Last updated: 5 March 2024

BEN LYNFIELD: A house was hit and fields destroyed by tanks in Masafer Yatta. Villagers say it's an attempt to force them to leave

Jerusalem -- The live fire training exercise currently endangering Palestinian villages in the Masafer Yatta area of the occupied West Bank does not seem to be one of the Israel Defence Force's more heroic exploits.

Impacted Palestinians consider the deployment of tanks, helicopters, gunfire and explosions alongside destitute and non-violent herding communities as "terrorism" designed to displace them.

And Israeli left-wing groups such as Breaking the Silence, a veterans group opposing the occupation, see the exercise as evidence of burgeoning moral corruption and racism in Israeli policy towards Palestinians.

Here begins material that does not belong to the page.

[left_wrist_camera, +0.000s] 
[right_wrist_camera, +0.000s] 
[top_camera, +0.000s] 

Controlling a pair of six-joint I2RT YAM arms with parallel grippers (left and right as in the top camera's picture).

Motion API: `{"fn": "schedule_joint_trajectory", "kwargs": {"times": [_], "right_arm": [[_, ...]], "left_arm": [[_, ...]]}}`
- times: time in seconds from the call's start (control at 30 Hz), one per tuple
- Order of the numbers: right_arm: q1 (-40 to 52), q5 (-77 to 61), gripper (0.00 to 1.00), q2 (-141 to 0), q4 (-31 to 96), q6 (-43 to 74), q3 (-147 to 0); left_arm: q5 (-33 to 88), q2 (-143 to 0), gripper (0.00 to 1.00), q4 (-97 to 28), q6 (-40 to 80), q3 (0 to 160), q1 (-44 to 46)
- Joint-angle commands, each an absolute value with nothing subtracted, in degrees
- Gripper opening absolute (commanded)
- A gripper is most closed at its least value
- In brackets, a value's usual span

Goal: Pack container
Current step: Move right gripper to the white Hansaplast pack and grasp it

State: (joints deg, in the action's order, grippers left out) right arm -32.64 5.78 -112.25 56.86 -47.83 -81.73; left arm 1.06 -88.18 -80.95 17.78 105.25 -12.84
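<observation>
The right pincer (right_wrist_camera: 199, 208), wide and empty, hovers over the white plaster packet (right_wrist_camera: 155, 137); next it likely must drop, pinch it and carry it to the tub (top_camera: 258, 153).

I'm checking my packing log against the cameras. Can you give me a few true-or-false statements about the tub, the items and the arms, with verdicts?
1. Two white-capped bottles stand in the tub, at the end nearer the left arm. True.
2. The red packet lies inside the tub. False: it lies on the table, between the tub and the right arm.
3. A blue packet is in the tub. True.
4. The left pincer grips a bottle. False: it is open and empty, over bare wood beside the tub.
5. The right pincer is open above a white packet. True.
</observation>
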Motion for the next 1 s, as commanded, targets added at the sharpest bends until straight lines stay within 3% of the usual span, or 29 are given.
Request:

Late Wednesday gunfire from the training exercise struck a home in Khallet al-Dabae village, underscoring the risks Palestinians are being exposed to, Nidal Younes, head of the Masafer Yatta local council told The Jewish Independent. The Israeli human rights group B'tselem confirmed that the house was struck. The IDF spokesman had no immediate comment.

Bullet hole in house in Masafer Yatta (Office of office of Meretz MK Mosi Raz) 
Bullet hole in house in Masafer Yatta (Office of office of Meretz MK Mosi Raz) 

Roni Pelli, a lawyer for the Association for Citizens Rights in Israel, said the exercise is a clear violation of the Fourth Geneva Convention designed to protect those living under military occupation

The  exercise has been going on twice weekly for three weeks in follow up to a May 4 ruling by Israel's Supreme Court specifying that about 1200 Palestinians in eight Masafer Yatta villages located inside what the IDF during the 1980s declared as "firing zone 918" had no residency rights and were merely seasonal itinerants.

Thus, they could be immediately expelled from their homes.

The ruling, which stunned the Israeli human rights community, brought to a close a 20-year legal battle that ensued after the IDF forcibly expelled the villagers and their lawyers obtained an interim injunction allowing them to return, albeit with draconian restrictions.

Since the May court ruling speculation among Israeli and Palestinian solidarity activists has been rife over whether the IDF will load the villagers onto trucks and engage in one large expulsion or wage a slower campaign of making their life conditions - always precarious - so impossible through military drills, intensified home demolitions and restricting their movement to the point where they give up and leave.

"They are training on agricultural lands, there is a risk someone will be shot...tanks are destroying the fields."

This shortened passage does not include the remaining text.